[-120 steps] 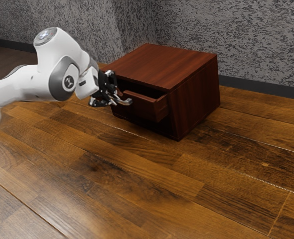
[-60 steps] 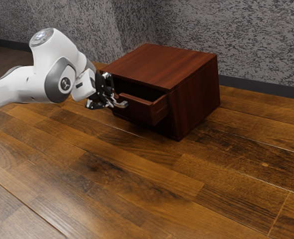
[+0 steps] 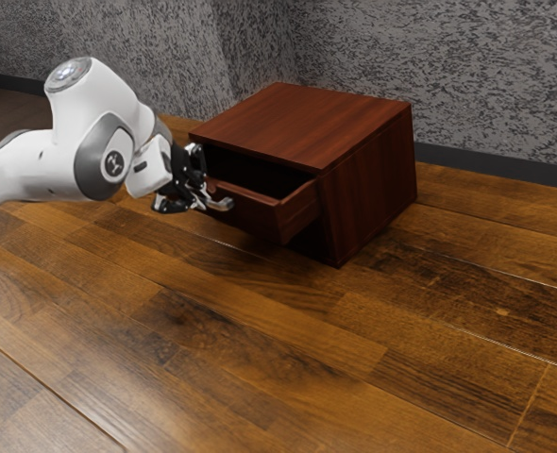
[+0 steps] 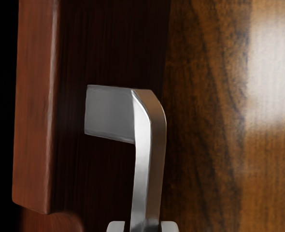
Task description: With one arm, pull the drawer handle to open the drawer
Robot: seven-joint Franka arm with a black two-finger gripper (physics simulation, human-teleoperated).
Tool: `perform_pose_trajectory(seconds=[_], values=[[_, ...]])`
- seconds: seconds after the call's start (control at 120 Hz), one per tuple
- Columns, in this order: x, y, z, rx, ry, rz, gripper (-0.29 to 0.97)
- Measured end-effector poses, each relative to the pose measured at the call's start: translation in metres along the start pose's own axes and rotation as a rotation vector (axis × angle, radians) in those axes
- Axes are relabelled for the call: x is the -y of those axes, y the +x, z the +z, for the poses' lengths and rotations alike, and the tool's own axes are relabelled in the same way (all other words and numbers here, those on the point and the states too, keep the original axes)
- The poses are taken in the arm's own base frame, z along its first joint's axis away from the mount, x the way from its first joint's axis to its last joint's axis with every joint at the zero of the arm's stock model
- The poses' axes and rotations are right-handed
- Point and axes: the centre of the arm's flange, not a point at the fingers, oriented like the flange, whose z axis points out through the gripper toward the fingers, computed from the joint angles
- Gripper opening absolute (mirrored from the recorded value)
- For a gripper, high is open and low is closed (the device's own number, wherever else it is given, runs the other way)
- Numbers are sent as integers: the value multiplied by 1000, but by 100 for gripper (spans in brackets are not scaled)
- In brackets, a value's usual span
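A dark red wooden cabinet [image 3: 326, 142] stands on the plank floor near the back wall. Its single drawer [image 3: 277, 209] sticks out part way toward the exterior view's left, leaving a dark gap under the cabinet top. A silver metal handle [image 3: 220, 201] is fixed to the drawer front. My black gripper [image 3: 207, 195] is shut on that handle, with the white arm coming in from the exterior view's left. Close up in the wrist view, the bent silver handle [image 4: 145, 159] runs along the dark drawer front [image 4: 108, 58].
A grey rough wall [image 3: 430, 57] with a dark baseboard runs behind the cabinet. Brown wooden floor [image 3: 288, 359] spreads wide in front of the drawer and toward the exterior view's right.
My hand has moved toward the exterior view's left with the handle in its grip. The drawer has slid farther out of the cabinet, and the gap behind its front has widened.
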Motion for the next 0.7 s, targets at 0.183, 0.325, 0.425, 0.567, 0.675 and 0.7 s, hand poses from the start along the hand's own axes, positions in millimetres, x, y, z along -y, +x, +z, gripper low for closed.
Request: perform_pose_trajectory(seconds=[0.183,0.325,0.425,0.567,0.675,0.7], values=[[-5,-1,-3,4,-4,-4,-2],[-10,-3,-6,7,-7,-12,-2],[-13,-2,-9,9,-10,-13,-2],[-17,0,-12,11,-11,-13,-3],[-21,-1,-14,12,-15,-17,-3],[-22,-1,-14,13,-16,-18,-3]])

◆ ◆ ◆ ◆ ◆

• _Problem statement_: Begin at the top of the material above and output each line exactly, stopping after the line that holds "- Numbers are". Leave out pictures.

• _Exercise output_:
[-120 steps] 
[-60 steps] 
[+0 steps] 
[+0 steps] 
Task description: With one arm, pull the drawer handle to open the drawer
Robot: seven-joint Franka arm with a black two-finger gripper (physics simulation, human-teleoperated).
Tool: `perform_pose_trajectory(seconds=[_], values=[[_, ...]])`
- seconds: seconds after the call's start (control at 120 Hz), one per tuple
- Columns, in this order: x, y, z, rx, ry, rz, gripper (-0.29 to 0.97)
- Measured end-effector poses, each relative to the pose measured at the call's start: translation in metres along the start pose's own axes and rotation as a rotation vector (axis × angle, radians) in those axes
- Axes are relabelled for the call: x is the -y of those axes, y the +x, z the +z, for the poses' lengths and rotations alike, and the tool's own axes are relabelled in the same way (all other words and numbers here, those on the point and the states too, keep the original axes)
- The poses are taken in the arm's own base frame, z along its first joint's axis away from the mount, x the way from its first joint's axis to its last joint's axis with every joint at the zero of the arm's stock model
- The poses' axes and rotations are right-handed
- Point and axes: the centre of the arm's flange, not a point at the fingers, oriented like the flange, whose z axis points out through the gripper toward the fingers, computed from the joint angles
- Gripper opening absolute (mirrored from the recorded value)
- For a gripper, high is open and low is closed (the device's own number, wherever else it is given, runs the other way)
- Numbers are sent as integers: the value multiplied by 1000, but by 100 for gripper (spans in brackets are not scaled)

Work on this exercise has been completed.